First Republic Bank (DOG)


The English language is full of bank idioms: “You can take that to the bank,” for example. Or, “You can bank on it.” This week, a new expression entered the lexicon: “You need to get your money the hell out of the bank.” Rattled by the failures of Silicon Valley Bank and Signature Bank, shares of First Republic Bank and other mid-sized U.S. lenders cratered as investors and depositors took their money and ran. Aiming to calm markets, a group of 11 large U.S. banks announced a US$30-billion rescue package to keep First Republic afloat. But even after popping higher Thursday, the shares still ended the week with a steep loss. Nobody’s “laughing all the way to the bank” any more.

True North Commercial REIT (DOG)


Whoever came up with the symbol TNT.UN for True North Commercial REIT sure was prescient: The units just collapsed like a building demolished by dynamite.

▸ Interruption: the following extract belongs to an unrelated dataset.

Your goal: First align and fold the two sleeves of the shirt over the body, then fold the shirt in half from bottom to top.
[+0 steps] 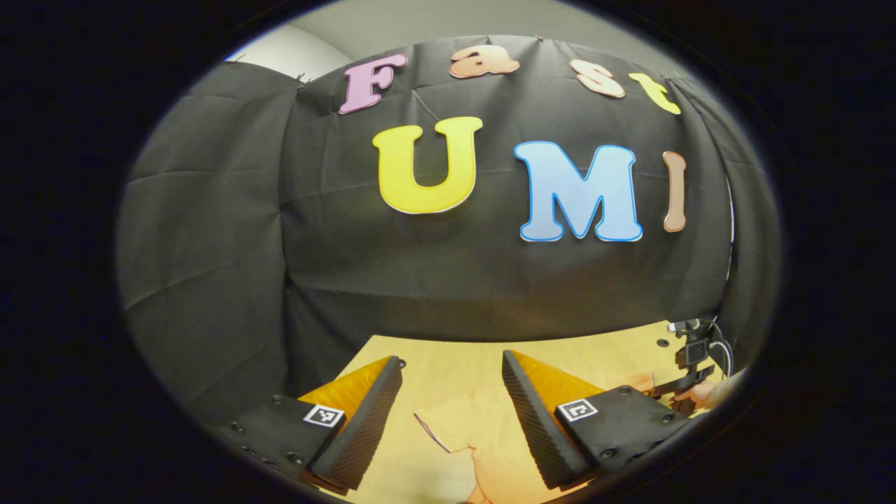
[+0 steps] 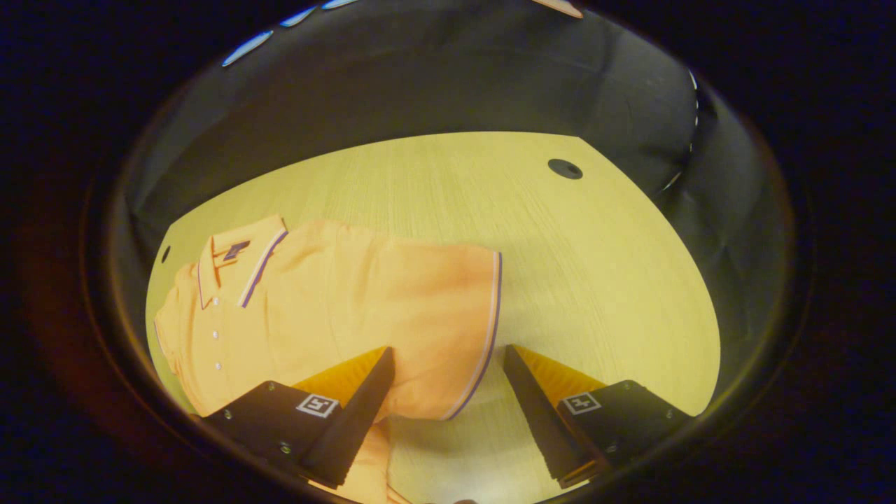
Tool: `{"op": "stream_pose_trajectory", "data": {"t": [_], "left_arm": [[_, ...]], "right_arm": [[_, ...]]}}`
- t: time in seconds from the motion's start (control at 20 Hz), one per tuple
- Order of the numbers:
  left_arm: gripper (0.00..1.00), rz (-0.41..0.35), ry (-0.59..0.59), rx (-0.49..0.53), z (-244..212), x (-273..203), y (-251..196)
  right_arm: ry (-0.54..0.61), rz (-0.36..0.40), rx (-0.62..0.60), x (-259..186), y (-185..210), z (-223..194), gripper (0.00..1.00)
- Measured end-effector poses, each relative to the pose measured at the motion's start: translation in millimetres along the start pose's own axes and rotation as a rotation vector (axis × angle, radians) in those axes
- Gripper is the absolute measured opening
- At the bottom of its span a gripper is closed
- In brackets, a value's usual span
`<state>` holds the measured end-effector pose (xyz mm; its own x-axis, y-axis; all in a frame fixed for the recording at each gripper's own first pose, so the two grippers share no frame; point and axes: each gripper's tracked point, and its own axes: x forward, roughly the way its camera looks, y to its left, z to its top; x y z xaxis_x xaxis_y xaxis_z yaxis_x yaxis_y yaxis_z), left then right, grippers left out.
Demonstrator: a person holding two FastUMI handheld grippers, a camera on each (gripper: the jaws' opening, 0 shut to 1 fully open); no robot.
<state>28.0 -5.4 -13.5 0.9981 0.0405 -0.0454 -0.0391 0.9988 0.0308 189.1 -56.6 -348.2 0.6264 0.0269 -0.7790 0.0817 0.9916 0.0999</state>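
- Left gripper view, left side: black cloth wall [image 1: 210,231] in hanging folds, a pale strip of room wall [image 1: 294,52] above its top edge
- Low centre: light wooden table [image 1: 448,357] meeting the foot of the cloth
- Left gripper [image 1: 452,381] with fingers spread wide, pinching nothing, raised over the table
- Between those fingers: a sleeve end of the orange shirt [image 1: 462,427] flat on the wood
- Far right edge: other gripper with cables [image 1: 693,353], a hand [image 1: 696,393] beneath it
- Right gripper view, left: shirt [image 2: 336,308] spread flat on the table [image 2: 560,245], collar at far left
- Centre: striped sleeve hem [image 2: 490,322] lying between the fingers
- Right gripper [image 2: 448,371] spread open, gripping nothing
- Upper right: dark round hole [image 2: 564,169] in the tabletop, black cloth beyond
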Motion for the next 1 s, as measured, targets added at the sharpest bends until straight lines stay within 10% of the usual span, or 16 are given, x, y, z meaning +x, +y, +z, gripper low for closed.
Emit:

Hit by the downsizing of a tenant in the GTA that contributed to a three-percentage-point drop in occupancy year-over-year, the office real estate investment trust slashed its distribution in half and announced the sale of two recently vacated Ontario properties for $24.8-million. True North said the moves are part of its “capital strengthening and unitholder value strategy.” But with its market price plunging almost 40 per cent on the news and analysts cutting their price targets, all that’s happening now is capital destruction.

Meta Platforms (STAR)


Business quiz! Shares of Meta Platforms Inc. rose after the owner of Facebook, Instagram and WhatsApp a) officially cancelled its plans for a virtual-reality, 3D “metaverse,” admitting, “It was actually something we came up with when we were smoking doobies one night, and it’s time to move on.”; b) launched FaceGramApp, which combines all its popular apps in one place so people who spend hours posting on social media every day won’t have to waste precious time switching between services; c) announced plans to cut an additional 10,000 employees, citing the “difficult economic environment,” just months after the tech giant laid off more than 11,000 workers in November. Answer: c.

Signet Jewelers (STAR)


Banks are going bust. Inflation is soaring. Stock markets are wobbling. What better time to blow thousands of dollars on gold and diamond jewellery? Shrugging off broader economic worries, investors sent shares of Signet Jewelers higher after the owner of retail chains including Kay, Zales and Peoples reported fourth-quarter revenue and earnings above Wall Street’s expectations. Even as sales slipped 5.2 per cent from a year earlier, they were still up 23.8 per cent compared with the fourth quarter of 2020, helping Signet post a healthy profit of US$5.02 a share. With Signet hiking its dividend by 15 per cent, the stock may be a diamond in the rough.

Credit Suisse Group (DOG)


Switzerland. The name evokes images of snow-capped mountains, exquisite chocolates and that time the Swiss men’s hockey team humiliated Canada at the 2006 Winter Olympics. This week, it was investors’ turn for an unpleasant Swiss surprise. Shares of Credit Suisse tanked after the bank’s biggest shareholder, Saudi National Bank, said it would not provide additional funding to the troubled lender, sparking a selloff that spread to other European banks. Even after Switzerland’s central bank threw Credit Suisse a lifeline of as much as 50 billion Swiss francs (about $74-billion) to help stabilize the shares, investors’ portfolios were still looking like Swiss cheese.